Thirdly, Lady Macbeth is presented as troubled and anxious, particularly as she re-lives the night of Duncan’s murder (‘One, two. Why then ‘tis time to do it’). The enumeration connotes to the audience the ringing of the bells which signalled the murder, thus Shakespeare elucidates Lady Macbeth’s paranoia as she remembers the shocking events of that evening. She questions ‘Yet who would have thought the old man to have had so much blood in him?’, with this rhetorical question not only incriminating Lady Macbeth as she openly addresses her involvement in Duncan’s murder, but also suggests her discomfort with his death, recognising how this act is morally wrong. In her troubled state, she also tries to quell her fears which arose after Banquo’s death, bluntly stating ‘Banquo’s buried: he cannot come out on’s grave’. The use of declarative statements in short, simple sentences, exemplifies Lady Macbeth’s need to reassure herself after the abhorrent acts she committed, being so anxious that she has to remind herself that Banquo cannot retaliate as he is dead, a notion extremely significant to the audience following the banquet scene where Banquo’s ghost appeared in Act 3 Scene 4.
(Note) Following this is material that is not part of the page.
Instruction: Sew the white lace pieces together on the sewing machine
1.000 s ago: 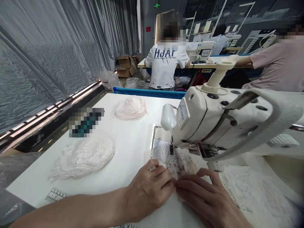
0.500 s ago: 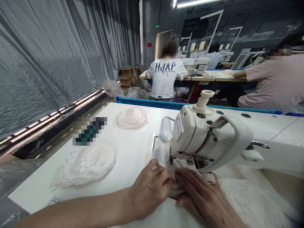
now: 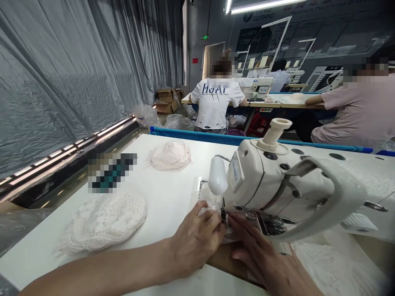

Would appreciate any comments/feedback :smile:
(edited 11 months ago)
Reply 1
Yeah seems excellent to me. I love how you developed your responses. I don't have any experience beyond doing the GCSE myself (9) but I can't see much for you to improve along as you can achieve that kind of response in the exam time allocated. If possible, perhaps more embedded quotes because examiners love that but all in all, grade 9 response in my opinion.
Reply 2
thank you! (Original post by thewizard55)Yeah seems excellent to me. I love how you developed your responses. I don't have any experience beyond doing the GCSE myself (9) but I can't see much for you to improve along as you can achieve that kind of response in the exam time allocated. If possible, perhaps more embedded quotes because examiners love that but all in all, grade 9 response in my opinion.